M. Michel Gagneux . - L'objectif de l'ASIP Santé a répondu à une nécessité de service public en mettant en place, avec le DMP et avec la messagerie sécurisée de santé, dont le développement va commencer cette année, des outils sécurisés à grande échelle au profit des professionnels de santé comme des patients. Néanmoins, il s'avère impossible d'aller plus loin dans la façon de sécuriser l'espace de santé en raison du nombre important de professionnels de santé et de la disparité de leurs équipements informatiques.

La clé du système mis en place pour le DMP et la messagerie sécurisée de santé réside dans l'obligation pour les professionnels de santé et les patients d'entrer dans l'espace de confiance, régi par des normes d'opérabilité, de sécurité et de cryptologie, pour pouvoir échanger des données de santé en toute sécurité quelle que soit la fragilité de l'environnement numérique des utilisateurs.

En revanche, on ne pourra jamais rien contre l'utilisation par un personnel de santé d'un matériel étranger, aux mises à jour de sécurité non effectuées, par exemple.

M. Jean-François Parguet . - La protection par l'antivirus reste illusoire. La guerre de la protection du poste de travail du professionnel de santé est perdue d'avance. La sécurité doit être concentrée sur le système central.

Il existe 953 000 cartes de professionnel de santé ( CPS) qui produisent le milliard de feuilles de soin par an qui servent pour le tiers payant.

L'ASIP Santé distribue un logiciel d'accès à la carte (« Middleware ») que le professionnel de santé peut installer dans son système. Ce logiciel supporte des versions obsolètes de systèmes d'exploitation, comme Windows XP, car il est impossible d'imposer aux professionnels le changement du parc de matériel informatique des médecins libéraux.

M. Michel Gagneux . - En matière d'améliorations des conditions de sécurité, nous nous trouvons toujours sur une ligne de crête, une tension entre facilité d'usage et garantie de la sécurité .

À titre d'exemple, la messagerie sécurisée de santé destinée aux personnels de santé doit être compatible avec une certaine mobilité et il faut définir jusqu'à quel point on peut alléger les normes de sécurité, par exemple, pour allonger le temps d'ouverture des sessions.

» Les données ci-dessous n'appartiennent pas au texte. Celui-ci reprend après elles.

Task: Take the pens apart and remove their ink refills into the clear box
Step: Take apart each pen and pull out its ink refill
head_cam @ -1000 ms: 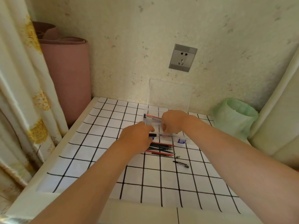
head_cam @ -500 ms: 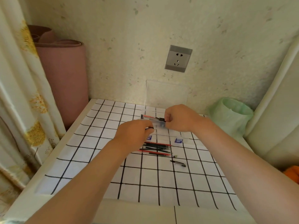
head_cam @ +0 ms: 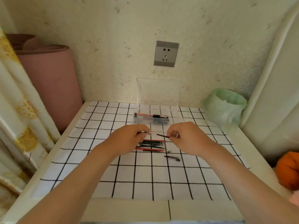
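Both hands have come back from the clear box (head_cam: 176, 118) toward the person since a moment ago, and they have pulled a little apart. The left hand (head_cam: 127, 139) is curled, and its thumb and fingers pinch a clear pen tube (head_cam: 149, 133) by one end. The right hand (head_cam: 187, 138) is curled too, and its thumb and first finger pinch the end of a thin black ink refill (head_cam: 162, 135). The refill runs from the mouth of the tube to the right fingers, so part of it is out; how much is inside I cannot tell. Both things are up in the air, just above a pile of pens (head_cam: 150, 145) that lies on the checked cloth (head_cam: 145, 180). Some pens in the pile are red and some are black, and they lie side by side. Near the pile, on its right, lie a tiny pen tip (head_cam: 169, 151) and a small black clip (head_cam: 172, 157). The clear box sits behind the hands, close to the wall, and its lid (head_cam: 158, 92) stands up, open. Red and black pens (head_cam: 151, 115) lie inside it, toward the back. A wall socket (head_cam: 166, 53) is above the box. A green bag (head_cam: 224, 107) is at the right of the table, a pink roll (head_cam: 48, 81) stands at the left beside a curtain (head_cam: 16, 97), and an orange thing (head_cam: 288, 168) shows at the right edge.
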Tool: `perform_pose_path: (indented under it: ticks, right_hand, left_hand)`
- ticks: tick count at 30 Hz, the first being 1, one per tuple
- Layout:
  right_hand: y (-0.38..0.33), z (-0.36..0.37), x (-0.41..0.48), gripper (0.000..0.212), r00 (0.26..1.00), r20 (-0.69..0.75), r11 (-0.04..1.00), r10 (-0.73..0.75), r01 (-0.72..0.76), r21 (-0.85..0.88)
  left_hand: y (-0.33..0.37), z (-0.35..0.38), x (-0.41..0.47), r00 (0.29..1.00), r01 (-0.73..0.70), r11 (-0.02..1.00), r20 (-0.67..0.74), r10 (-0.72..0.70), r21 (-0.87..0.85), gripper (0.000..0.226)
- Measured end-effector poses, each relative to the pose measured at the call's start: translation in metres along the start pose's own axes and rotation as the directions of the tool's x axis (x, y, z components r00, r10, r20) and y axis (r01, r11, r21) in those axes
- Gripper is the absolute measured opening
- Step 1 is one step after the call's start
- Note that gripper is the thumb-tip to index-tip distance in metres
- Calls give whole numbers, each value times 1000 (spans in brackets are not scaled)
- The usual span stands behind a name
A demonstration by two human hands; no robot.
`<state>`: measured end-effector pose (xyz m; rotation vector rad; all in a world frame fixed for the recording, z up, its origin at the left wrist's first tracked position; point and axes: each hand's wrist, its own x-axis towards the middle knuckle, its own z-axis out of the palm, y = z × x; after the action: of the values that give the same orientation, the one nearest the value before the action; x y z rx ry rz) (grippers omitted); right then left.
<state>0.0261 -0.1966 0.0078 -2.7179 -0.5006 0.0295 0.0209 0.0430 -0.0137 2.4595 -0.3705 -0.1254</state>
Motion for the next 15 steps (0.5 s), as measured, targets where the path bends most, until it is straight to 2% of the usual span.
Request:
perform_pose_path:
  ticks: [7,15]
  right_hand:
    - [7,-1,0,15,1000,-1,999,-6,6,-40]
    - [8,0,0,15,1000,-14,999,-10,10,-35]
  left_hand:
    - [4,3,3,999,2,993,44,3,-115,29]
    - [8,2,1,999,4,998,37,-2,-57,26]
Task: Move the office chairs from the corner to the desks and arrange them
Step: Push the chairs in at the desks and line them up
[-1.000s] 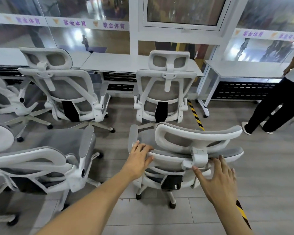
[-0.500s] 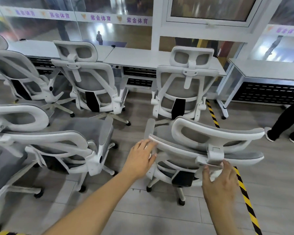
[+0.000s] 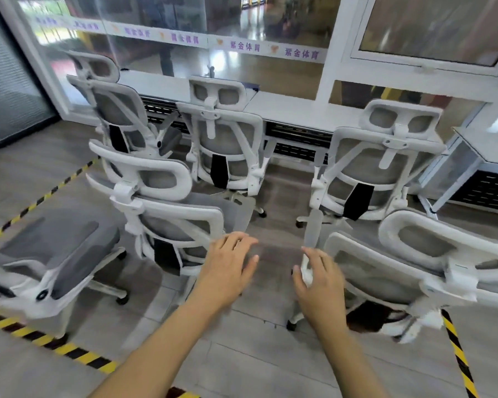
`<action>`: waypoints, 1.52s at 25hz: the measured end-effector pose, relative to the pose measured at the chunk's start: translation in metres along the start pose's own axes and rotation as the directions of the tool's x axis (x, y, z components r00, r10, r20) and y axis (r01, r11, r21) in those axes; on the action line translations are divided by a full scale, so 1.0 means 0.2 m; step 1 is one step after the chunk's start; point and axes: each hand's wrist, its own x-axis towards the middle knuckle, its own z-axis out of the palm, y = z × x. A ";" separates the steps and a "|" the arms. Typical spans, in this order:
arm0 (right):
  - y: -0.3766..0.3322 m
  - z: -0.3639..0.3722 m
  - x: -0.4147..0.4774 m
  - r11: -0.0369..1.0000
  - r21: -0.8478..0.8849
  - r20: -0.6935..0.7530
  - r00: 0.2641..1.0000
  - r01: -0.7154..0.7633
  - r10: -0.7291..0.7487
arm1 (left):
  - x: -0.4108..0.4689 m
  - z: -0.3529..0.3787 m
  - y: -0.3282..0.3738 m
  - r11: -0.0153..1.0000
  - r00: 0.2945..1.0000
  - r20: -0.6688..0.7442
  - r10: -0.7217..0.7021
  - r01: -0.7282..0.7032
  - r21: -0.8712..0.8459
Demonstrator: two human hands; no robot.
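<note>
Chairs at the desks number three so far: we count one at the far left, one in the middle and one to the right, all with their backs to us and drawn up against the long white desk along the glass wall. That part looks done, though the leftmost sits turned at an angle. Three more remain on the open floor in front of us: a chair on our right, one just left of centre, and another at the left edge of the floor, close to the striped tape. Our left hand hovers with spread fingers near the centre chair's backrest, gripping nothing. Our right hand lies loosely over the armrest of the right chair; motion blur keeps us from telling whether it clasps it. We judge the job about half finished, with these three yet to be rolled to desks.
</note>
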 end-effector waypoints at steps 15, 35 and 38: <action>-1.96 1.18 -0.43 0.902 0.297 0.213 0.899 0.313 -0.382 | -1.16 -1.09 -1.69 0.907 0.886 -0.247 -0.392 0.417 0.057; -3.72 2.58 -0.25 0.836 0.410 0.353 0.782 0.364 -0.514 | -1.55 -2.06 -4.01 0.699 0.687 -0.295 -0.664 0.711 0.084; -3.88 2.74 -0.33 0.881 0.318 0.320 0.835 0.350 -0.447 | -1.53 -2.17 -4.39 0.733 0.719 -0.232 -0.655 0.679 0.039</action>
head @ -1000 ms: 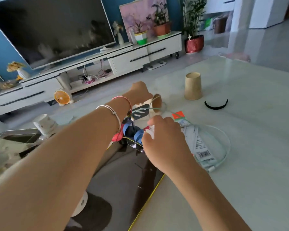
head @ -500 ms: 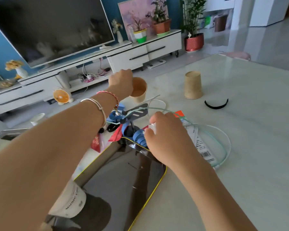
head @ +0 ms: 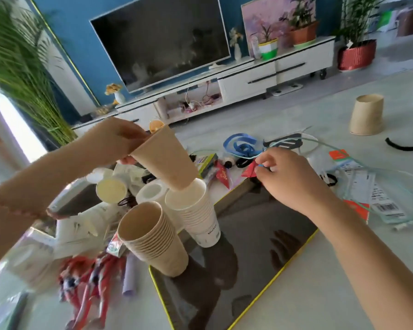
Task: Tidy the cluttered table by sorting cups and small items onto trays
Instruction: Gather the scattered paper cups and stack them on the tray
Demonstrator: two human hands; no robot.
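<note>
- Left hand (head: 112, 141): grip closed on the rim of a brown paper cup (head: 163, 160), thumb and fingers pinching the lip; cup tilted, base pointing to 5 o'clock
- Base of held cup sits at or just inside the mouth of the white cup stack (head: 196, 210); cannot tell if it touches
- White stack stands upright on the dark tray (head: 260, 265) with yellow edge, near its 11 o'clock corner
- Brown cup stack (head: 153, 239) at 8 o'clock of the white stack, just beside it, on the tray's left edge
- Right hand (head: 289, 179): fingers curled shut, pinching a small blue band (head: 260, 166) over a red packet (head: 248, 172) at the tray's far edge
- Single brown cup (head: 367, 115) upside down on the worktop (head: 320, 294), at 2 o'clock, well apart from the tray
- Blue ribbon (head: 241, 145) coiled at 11 o'clock of the right hand
- Black band (head: 405, 145) lies at 4 o'clock of the upturned cup
</note>
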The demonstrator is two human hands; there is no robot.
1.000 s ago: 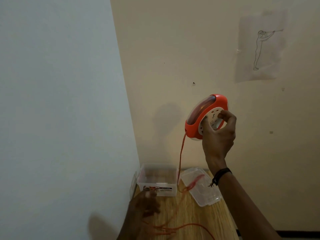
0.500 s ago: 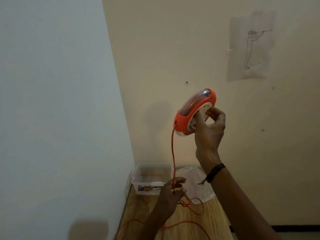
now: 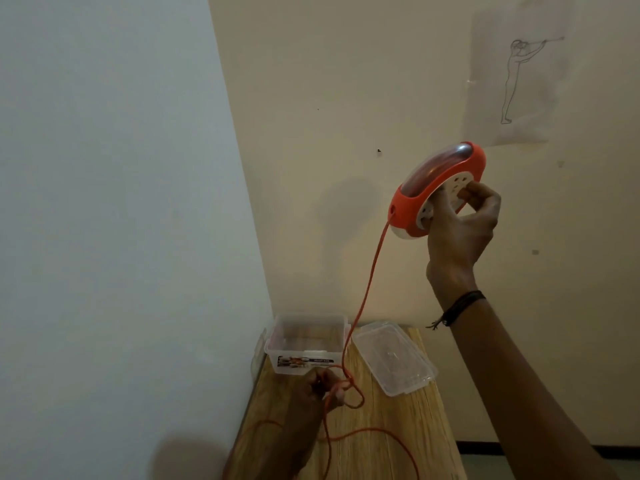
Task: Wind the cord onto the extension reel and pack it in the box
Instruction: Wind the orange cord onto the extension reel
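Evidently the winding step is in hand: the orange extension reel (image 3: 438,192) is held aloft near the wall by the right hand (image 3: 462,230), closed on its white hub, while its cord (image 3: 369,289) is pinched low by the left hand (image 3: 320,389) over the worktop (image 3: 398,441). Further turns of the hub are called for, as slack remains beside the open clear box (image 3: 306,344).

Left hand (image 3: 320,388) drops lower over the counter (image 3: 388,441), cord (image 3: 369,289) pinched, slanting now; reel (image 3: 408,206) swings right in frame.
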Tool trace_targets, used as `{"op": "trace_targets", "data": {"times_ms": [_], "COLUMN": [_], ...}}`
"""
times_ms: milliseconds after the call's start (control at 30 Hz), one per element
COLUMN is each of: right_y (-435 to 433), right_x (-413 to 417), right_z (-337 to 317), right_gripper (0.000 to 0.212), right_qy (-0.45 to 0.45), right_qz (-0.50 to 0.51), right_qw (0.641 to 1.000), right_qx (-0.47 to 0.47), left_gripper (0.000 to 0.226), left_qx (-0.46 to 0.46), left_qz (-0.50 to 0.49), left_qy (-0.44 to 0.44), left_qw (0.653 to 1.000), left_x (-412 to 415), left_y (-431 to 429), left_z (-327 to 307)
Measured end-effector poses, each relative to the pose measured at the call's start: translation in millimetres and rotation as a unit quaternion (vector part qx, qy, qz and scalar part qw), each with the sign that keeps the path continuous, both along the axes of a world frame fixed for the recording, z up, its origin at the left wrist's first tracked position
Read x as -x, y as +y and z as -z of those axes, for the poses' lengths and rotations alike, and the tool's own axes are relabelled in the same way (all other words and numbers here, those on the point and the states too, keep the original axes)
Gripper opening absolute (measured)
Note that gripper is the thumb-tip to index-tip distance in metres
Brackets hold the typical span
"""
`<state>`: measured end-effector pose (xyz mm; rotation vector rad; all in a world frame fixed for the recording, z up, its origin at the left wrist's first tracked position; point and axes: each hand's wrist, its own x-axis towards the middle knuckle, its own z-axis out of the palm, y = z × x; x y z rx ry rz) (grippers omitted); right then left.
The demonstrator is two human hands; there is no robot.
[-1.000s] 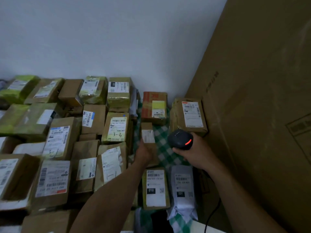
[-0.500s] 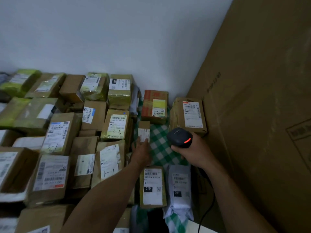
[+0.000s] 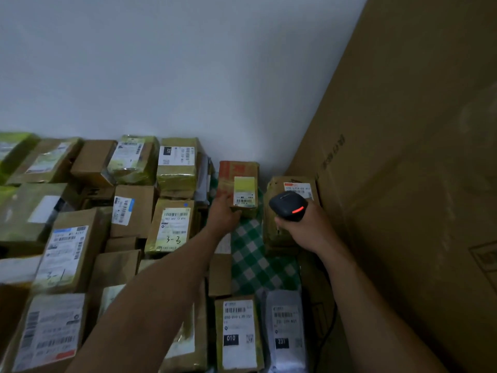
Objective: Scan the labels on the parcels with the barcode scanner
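My right hand grips a black barcode scanner with a red light glowing on its head; its cable trails down toward me. The scanner hovers in front of a brown parcel by the big carton. My left hand holds the near left corner of a red-brown parcel with a yellow-white label. A small narrow box lies on the checked cloth just under my left forearm. Many labelled parcels fill the left side, among them one marked 3-3.
A tall cardboard carton walls off the right side. A white wall stands behind the parcels. Green-and-white checked cloth shows between the parcels. Close to me lie a box labelled 010 and a grey bag labelled 231.
My left hand let go of the small narrow box and moved farther away to the red-brown parcel. The scanner moved forward and right, in front of the brown parcel.
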<state>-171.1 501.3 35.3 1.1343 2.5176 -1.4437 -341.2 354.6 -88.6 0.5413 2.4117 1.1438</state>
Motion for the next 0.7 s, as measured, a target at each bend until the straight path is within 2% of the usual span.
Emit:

Jusqu'à présent, l'ASIP Santé a maintenu des principes de respect des normes de sécurité assez rigides. Mais, pour que le système ne soit pas dissuasif à l'usage, il va falloir étudier les modalités d'un assouplissement, notamment pour la saisie du mot passe, qui ne dégrade par la sécurité.

Il paraît difficile d'imposer à un infirmier en tournée la saisie trop fréquente d'un mot passe de huit caractères, composé de lettres, de numéros, de signes de ponctuation, etc. Il sera tenté d'utiliser une messagerie disponible sur Internet comme Gmail, Orange, etc.

C'est l'usage, dans les années à venir, qui déterminera le bon compromis à trouver.

En accompagnant les usages et en menant une politique de pédagogie, de sensibilisation et de communication permanente, durable et récurrente, en direction des professionnels, des patients et de tous les utilisateurs, il sera possible de construire, petit à petit, une culture de bon usage de l'échange et du partage de la donnée de santé par le numérique avec une bonne sécurité de base.